All through the night, the diplomatic corps in Kabul was treated to a fireworks display that grew in magnitude as the secondary explosions worked their way from bunker to bunker. A BBC camera team on the roof of the British embassy captured the devastation of the strike, and soon the footage was being relayed around the world. Watching the pyrotechnics on Pakistani television that night in Islamabad, I wondered how many mujahideen commanders would take credit for the attack, even before the fires had begun to burn out at Kharga. The answer was quick in coming.

Peshawar, Pakistan, 0930 Hours, August 27, 1986

Three press conferences were called almost simultaneously the next morning by the press offices of the Peshawar-based Afghan resistance parties. By ten o’clock, Commander Abdul Haq and General Rahim Wardak, two of the most press-conscious of the mujahideen commanders based in Peshawar, had claimed credit for the attack. A similar announcement followed from Gulbuddin Hekmatyar’s press office, and the other resistance parties would quickly follow suit. Rahim Wardak, derisively called the “Gucci commander” because of his camouflage fatigues, impeccably tailored to conceal an unmilitary girth, presented the most comprehensive operational plan, complete with maps and diagrams. But the flamboyant Abdul Haq, who had received the attention and much of the devotion of the mostly American press corps in Peshawar, ended up getting credit from the media for the operation. I never did find out who launched the attack—a dozen commanders insisted they were responsible—so I just decided to believe all or none of their claims. Kharga was smoking, and the mujahideen had a hundred new heroes. That was enough for me.

Langley, August 28, 1986

Jack Devine played the video of the Kharga blast a second time and knew it was just what he needed. A career officer in the Latin America Division of the Directorate of Operations, Devine had worked his way through some serious mine fields in South America, serving in Chile during Salvador Allende’s bloody overthrow and later as chief in Buenos Aires in the years of the disappearances during the military regime. He had earned a reputation for having sharp political instincts and a keen sense of how to navigate through treacherous times. At six feet five, Devine was hard to miss in his new fiefdom—he’d taken over the headquarters end of the Afghan project in June, just as it had been elevated from a country branch activity to a full-fledged task force, a change that cut the number of people looking over his shoulder to just two, the DDO and his deputy. Devine was exactly the right man to deal with the crosscurrents on Capitol Hill, within the Reagan administration, and on the CIA’s own seventh floor.

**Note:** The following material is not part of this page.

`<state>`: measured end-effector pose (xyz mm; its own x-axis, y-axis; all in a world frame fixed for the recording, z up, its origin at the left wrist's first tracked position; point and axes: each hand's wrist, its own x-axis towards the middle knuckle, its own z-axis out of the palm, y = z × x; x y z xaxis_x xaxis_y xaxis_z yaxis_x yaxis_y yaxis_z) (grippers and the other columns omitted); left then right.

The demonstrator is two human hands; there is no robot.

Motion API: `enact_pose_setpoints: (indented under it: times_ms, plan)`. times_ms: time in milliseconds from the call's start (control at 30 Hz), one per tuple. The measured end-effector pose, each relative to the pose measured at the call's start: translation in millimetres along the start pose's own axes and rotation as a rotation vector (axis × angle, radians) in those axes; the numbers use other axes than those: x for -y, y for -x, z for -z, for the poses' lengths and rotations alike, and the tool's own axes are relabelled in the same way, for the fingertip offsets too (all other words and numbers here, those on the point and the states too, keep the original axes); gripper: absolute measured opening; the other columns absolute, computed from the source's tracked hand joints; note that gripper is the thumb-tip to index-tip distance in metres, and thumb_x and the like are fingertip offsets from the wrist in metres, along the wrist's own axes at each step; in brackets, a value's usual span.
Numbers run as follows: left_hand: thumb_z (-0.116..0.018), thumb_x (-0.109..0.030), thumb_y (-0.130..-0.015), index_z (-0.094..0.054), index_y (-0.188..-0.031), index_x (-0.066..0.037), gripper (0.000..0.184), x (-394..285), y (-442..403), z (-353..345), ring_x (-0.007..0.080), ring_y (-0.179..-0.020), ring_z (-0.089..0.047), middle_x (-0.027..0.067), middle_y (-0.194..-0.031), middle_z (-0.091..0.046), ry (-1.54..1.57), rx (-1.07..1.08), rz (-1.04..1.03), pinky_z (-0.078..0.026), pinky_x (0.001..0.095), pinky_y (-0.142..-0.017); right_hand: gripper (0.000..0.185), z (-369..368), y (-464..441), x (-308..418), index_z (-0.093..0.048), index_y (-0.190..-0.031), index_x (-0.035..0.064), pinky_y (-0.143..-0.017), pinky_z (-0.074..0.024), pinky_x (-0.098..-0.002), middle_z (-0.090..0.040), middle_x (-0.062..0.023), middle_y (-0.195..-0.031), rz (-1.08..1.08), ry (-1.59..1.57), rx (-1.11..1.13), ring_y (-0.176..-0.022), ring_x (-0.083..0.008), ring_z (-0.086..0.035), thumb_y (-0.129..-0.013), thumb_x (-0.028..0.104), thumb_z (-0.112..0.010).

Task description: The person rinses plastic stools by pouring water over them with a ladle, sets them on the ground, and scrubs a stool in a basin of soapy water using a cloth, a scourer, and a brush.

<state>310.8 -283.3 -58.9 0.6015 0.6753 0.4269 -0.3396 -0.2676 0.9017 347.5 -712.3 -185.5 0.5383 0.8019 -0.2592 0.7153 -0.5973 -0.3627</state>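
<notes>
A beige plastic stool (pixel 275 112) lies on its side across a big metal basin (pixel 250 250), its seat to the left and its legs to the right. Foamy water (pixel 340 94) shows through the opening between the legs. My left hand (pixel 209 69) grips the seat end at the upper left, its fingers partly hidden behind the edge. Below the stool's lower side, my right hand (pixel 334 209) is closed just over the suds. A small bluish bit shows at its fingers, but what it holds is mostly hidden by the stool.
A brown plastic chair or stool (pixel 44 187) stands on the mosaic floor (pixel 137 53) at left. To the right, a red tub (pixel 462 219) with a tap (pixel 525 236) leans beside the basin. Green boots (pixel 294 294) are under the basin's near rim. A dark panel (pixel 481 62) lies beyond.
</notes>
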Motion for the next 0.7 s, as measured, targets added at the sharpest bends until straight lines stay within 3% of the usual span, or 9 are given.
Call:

When Clair George had asked him to take over the task force that spring, there wasn’t much going right in the war. Reports from the field were an unbroken string of dismal accounts of the Afghan resistance’s inability to get their supplies from Pakistan through the hundreds of infiltration routes into eastern Afghanistan. It wasn’t clear to Devine whether that was because of the increasingly successful Soviet helicopter assaults along the supply routes or because of the growing fatalism of the Afghan fighters. That fatalism had been picked up by the media—those who were still interested in Afghanistan—and most pundits were about to call the match to the Soviets. Important pockets of Capitol Hill were still supportive, but countering the staunchest advocates of American support to the Afghan resistance was a growing cadre of members of Congress and their staffers who were beginning to question the morality of bleeding the Soviets down to the last Afghan. Even at Langley there was a sharp divide as to whether it made sense over the long haul to keep up the pressure on the Soviets in Afghanistan. Analysts of the USSR tended to dismiss as futile the efforts of primitive tribesmen taking on a superpower. The Near East analysts saw it differently, and there was a tension between the two schools that would remain throughout the war.

By August, Devine had figured that something had to give—and soon—or the fatalists would want to back off and try a new approach. The Soviets were beginning to talk about “an Afghan problem,” but they were still banking on a political agreement that would give them most of what they wanted—a friendly, neutral Afghanistan with their chosen people in charge. They wanted no erosion of the Brezhnev Doctrine—even though Brezhnev himself was long gone. As a result, there was no movement in any direction, and it appeared to Devine that the current stalemate would ultimately lead to a loss of commitment in Washington, unless something big happened and soon. Looking at the footage of the brilliant secondary explosions lighting up the night sky around Kabul, he had what he needed, at least for now.

Over the next week, Jack Devine would play the video a few dozen times for key members of Congress and the CIA, and Bill Casey would arrange a private showing for Reagan. If we get a few more lucky shots like this, Devine started thinking, we might just get the worm to turn.